Der Schüler griff nach einem Stück Brustfleisch, während Lothar in einen Schenkel biss. Sie aßen beide schweigend. Das Geflügel war in eine Marinade aus Rosmarin, Speck und Schafsbutter eingelegt worden, bevor es gebraten wurde, und es mundete vortrefflich. Selbst kalt war es so zart, dass es im Munde zerging. Das Bier war schwer, gehaltvoll und schmeckte nach Hopfen.
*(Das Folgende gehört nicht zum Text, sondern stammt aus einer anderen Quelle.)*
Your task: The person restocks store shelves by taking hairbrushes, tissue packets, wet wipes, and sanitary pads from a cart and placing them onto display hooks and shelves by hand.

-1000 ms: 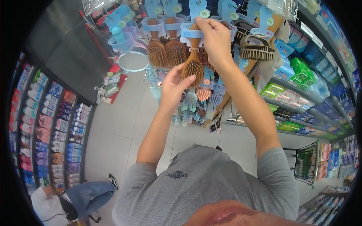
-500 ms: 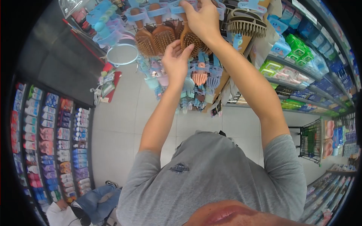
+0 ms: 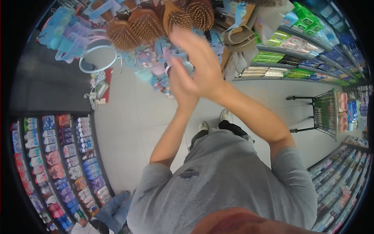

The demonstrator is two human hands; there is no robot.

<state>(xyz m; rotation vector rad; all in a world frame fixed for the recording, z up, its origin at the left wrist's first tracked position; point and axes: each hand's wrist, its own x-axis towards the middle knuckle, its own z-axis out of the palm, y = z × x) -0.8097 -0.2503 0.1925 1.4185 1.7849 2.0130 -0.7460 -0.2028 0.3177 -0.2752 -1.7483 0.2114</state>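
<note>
Overlapping near hairbrushes (image 3: 147, 26), right hand (image 3: 204, 64) outstretched, left hand (image 3: 181, 90) partly hidden, grip unclear, wide floor (image 3: 124, 134) between shelf edges (image 3: 94, 130)

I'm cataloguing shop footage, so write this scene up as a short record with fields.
Hairbrushes: at least four in a row, bristles in view
Right hand: blurred, fingers extended, fingertips overlapping one hairbrush in the picture; contact unclear
Left hand: partly hidden behind the other hand; no held item visible
Left of the hairbrushes: round item with a pale-blue rim
Right side: shopping cart
Lower left: another person's jeans
</note>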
Unter ihnen breitete sich die Stadt aus. Die Zitadelle selbst stand auf einem felsigen Hügel, der den König bereits von seinen Untertanen trennte und die Höhe des Turms sorgte noch zusätzlich dafür, dass die Bewohner Stormwinds wie kleine Puppen aussahen, die sich geschäftig durch enge Straßen bewegten. Es war Markttag, und hinter den bunt dekorierten Ständen priesen Händler leise, wie es Khadgar aus dieser Höhe erschien, ihre Waren an.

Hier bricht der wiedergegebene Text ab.